RMI2 Depletion Recovers cGAS-STING Signaling to Enhance Immunotherapy in Colorectal Cancer

Microsatellite-stable (MSS) colorectal cancers (CRCs) are largely refractory to immune checkpoint inhibitors (ICIs) due to immunologically "cold" tumor microenvironments (TMEs) characterized by limited T-cell infiltration. While RecQ-mediated genome instability 2 (RMI2) is known for regulating DNA repair, its role in anti-tumor immunity remains unclear. Here, we demonstrate that RMI2 acts as an adaptive oncoprotein in CRC by suppressing innate immune activation through enhanced homologous recombination repair (HRR). Mechanistically, RMI2 stabilizes BRCA1-RAD51 complexes, accelerates DNA double-strand break repair, and limits cytosolic DNA release. Conversely, RMI2 deficiency impairs HRR, causing cytosolic DNA accumulation, cGAS-STING pathway activation, and type I interferon signaling that boosts anti-tumor immunity.

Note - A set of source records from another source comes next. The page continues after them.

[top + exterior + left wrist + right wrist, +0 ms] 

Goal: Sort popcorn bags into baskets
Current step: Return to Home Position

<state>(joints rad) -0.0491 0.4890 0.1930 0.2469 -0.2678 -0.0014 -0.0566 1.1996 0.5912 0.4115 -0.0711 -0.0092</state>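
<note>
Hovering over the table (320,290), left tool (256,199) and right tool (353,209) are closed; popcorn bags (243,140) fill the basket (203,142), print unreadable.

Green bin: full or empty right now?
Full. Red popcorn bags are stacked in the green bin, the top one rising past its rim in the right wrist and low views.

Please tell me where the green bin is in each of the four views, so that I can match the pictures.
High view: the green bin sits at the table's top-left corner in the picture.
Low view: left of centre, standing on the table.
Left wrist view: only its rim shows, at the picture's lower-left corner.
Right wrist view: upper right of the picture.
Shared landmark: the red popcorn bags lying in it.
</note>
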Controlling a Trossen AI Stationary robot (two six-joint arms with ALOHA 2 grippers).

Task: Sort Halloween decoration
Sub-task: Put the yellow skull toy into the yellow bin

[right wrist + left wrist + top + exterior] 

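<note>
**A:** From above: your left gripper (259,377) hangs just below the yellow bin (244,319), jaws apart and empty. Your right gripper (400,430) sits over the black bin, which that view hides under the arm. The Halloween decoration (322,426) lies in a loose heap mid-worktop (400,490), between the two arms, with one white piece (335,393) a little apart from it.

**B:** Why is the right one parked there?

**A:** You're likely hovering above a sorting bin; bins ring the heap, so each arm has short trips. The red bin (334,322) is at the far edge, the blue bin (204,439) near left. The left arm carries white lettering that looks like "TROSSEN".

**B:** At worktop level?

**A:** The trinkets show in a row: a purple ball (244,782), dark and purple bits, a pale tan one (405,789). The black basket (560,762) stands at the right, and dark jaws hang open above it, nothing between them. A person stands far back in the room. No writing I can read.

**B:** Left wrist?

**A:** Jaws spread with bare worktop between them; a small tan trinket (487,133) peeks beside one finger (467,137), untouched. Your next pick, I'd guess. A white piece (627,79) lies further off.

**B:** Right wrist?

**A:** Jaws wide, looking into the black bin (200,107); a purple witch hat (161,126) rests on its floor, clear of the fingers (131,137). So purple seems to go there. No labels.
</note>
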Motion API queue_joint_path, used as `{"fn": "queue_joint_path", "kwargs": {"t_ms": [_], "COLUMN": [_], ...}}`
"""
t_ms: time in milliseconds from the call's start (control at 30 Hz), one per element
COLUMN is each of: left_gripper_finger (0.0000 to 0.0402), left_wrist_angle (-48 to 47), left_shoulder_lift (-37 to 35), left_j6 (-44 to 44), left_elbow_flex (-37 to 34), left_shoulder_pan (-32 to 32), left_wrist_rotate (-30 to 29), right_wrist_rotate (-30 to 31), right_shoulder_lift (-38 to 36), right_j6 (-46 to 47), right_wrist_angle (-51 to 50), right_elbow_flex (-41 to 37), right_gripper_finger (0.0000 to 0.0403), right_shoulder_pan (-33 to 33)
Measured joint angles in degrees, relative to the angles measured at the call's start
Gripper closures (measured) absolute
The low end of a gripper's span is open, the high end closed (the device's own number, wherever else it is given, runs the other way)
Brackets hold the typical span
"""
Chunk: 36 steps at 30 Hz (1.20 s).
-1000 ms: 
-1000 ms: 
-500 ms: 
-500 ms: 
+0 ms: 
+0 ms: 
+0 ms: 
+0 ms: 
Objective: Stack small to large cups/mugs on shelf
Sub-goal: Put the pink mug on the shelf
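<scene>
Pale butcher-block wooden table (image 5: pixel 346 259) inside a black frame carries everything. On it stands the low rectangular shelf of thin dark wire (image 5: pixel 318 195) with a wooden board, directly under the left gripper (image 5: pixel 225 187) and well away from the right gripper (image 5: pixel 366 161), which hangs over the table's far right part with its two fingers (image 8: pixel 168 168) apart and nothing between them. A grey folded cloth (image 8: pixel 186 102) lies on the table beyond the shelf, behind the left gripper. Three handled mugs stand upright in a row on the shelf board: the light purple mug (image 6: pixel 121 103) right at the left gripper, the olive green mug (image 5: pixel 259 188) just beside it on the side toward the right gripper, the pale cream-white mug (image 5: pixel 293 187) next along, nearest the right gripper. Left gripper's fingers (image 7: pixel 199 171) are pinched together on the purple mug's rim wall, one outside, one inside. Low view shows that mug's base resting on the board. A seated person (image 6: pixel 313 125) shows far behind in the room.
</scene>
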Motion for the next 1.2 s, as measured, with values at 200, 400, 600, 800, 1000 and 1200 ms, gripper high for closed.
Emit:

Notably, RMI2 knockout in mice synergizes with PD-1 blockade and fluorouracil to induce robust tumor regression and prolonged survival. These findings uncover a previously unrecognized role for RMI2 in maintaining immune evasion through the coordinated regulation of DNA repair and cGAS-STING-dependent innate immune signaling, positioning RMI2 as a promising therapeutic target to convert MSS CRCs from "cold" to "hot" tumors and overcome ICI resistance.